Elements of a Good Romantic Comedy

romcomsWe’ve all seen those movies. You know the ones, where boy meets girl, they inevitably fall in love, and they live happily ever after. But these films aren’t the fairy tales we read when we were children, and the road can get a bit bumpy before it evens out, especially lately. Movies like 27 Dresses, Pitch Perfect, and When in Rome highlight these issues that can creep in, but they still eventually get to their happily ever after. But what are the elements of good romantic comedies? I think there are at least six of them…
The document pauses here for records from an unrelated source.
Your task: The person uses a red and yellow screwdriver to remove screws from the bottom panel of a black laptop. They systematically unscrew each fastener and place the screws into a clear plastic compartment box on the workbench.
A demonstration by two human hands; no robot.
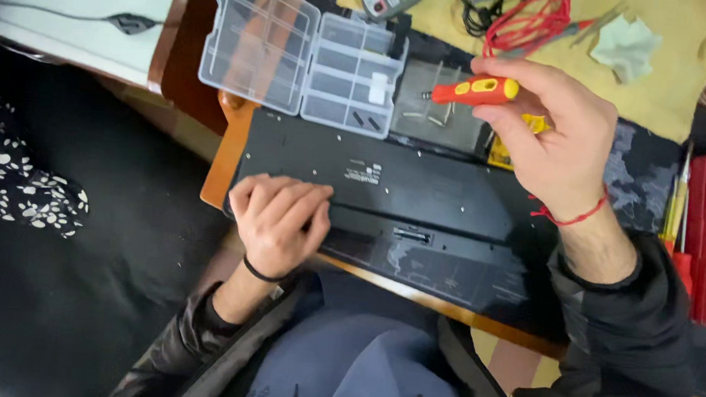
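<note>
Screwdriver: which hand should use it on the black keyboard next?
The right hand, probably: it already grips the orange screwdriver above the upturned black keyboard. The left hand lies flat on the keyboard's left end, steadying it.

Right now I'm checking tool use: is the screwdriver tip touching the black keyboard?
No, the right hand holds the screwdriver raised above the keyboard.

Keyboard face-down, screwdriver raised

Your black keyboard [403, 198] lies underside up across the desk edge; your orange-and-yellow screwdriver [472, 89] is held level above it.
</note>
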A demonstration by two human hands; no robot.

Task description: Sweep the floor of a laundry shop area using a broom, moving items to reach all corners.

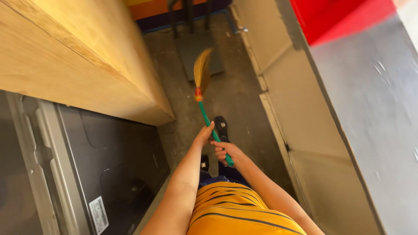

  1. One of the eventual couple needs to be unlikeable at the beginning of the film. Think of Hugh Grant’s character in Two Weeks Notice — he’s a bit of a heel, but he softens as the movie progresses. And more recently Sandra Bullock’s character in The Proposal who learns that getting ahead monetarily isn’t worth sacrificing emotional attachments.
  2. There needs to be a major obstacle that seems insurmountable at some point. Remember Tom Hanks’ character whose book business crushes the little book shop of his love interest in You’ve Got Mail. Or Julia Roberts’ character as a prostitute in Pretty Woman. Sometimes the obstacle is unrequited love, but it turns into something unexpected, like in American Pie when Jason Biggs’ character comes to appreciate the girl he thought was just a friend.
  3. The characters can’t be perfect. One of the major problems in fairy tales is that usually the characters are perfect “types,” — the beautiful maiden who also happens to be innocent, the muscle-bound prince who rescues the maiden from the evil sorcerer. Too many romantic comedies also follow this blueprint and fail at it. The best ones have flawed characters, movies like Forgetting Sarah Marshall, Love Actually, and Boomerang.
  4. jjjjjjjjjChemistry is all-important. Too often directors want big names, but the characters don’t have the chemistry they need to make it believable. I’m reminded of Matthew McConaughey and Sara Jessica Parker in Failure to Launch, or Katherine Heigl and pretty much anyone she’s been paired with in her romantic comedies. One of the best pairs chemistry-wise are Julia Roberts and Richard Gere, pulling it off brilliantly in Pretty Woman and in Runaway Bride. Another great match is Tom Cruise and Renee Zellweger in Jerry Maguire.
  5. Don’t forget the comedy portion. Too often a film will play up the issues with the couple, setting a somber mood that isn’t quite saved by the happy ending. The funnier the better, in my opinion. Like with Hitch, having unlikely pairings amps up the comedy, as well as playing to the strength of the actors. Love Actually also plays to that strength, even having a Hugh Grant dancing scene, and the juxtaposition of actors who do nude scenes who get embarrassed when they try actually dating.
  6. Great quotes.

“I’m just a girl, standing in front of a boy, asking him to love her.” -from Notting Hill

“You had me at hello.” – from Jerry Maguire

“When they ask me what I liked best, I’ll say it was you.” -from City of Angels

“…and I knew it. I knew it the very first time I touched her. It was like coming home. Only to no home I’d ever known.” -from Sleepless in Seattle

“You — are my exception.” -from He’s Just Not That Into You

If you’re watching a truly good romantic comedy every time the characters deliver one of those quotes and have one of those moments you should feel goosebumps, your heartbeat should speed up, and you should be completely invested in their relationship. If you’re not, then you’re not watching a good romantic comedy. If you’re not thinking, “but those two belong together!” perhaps the movie is missing one of the key elements above.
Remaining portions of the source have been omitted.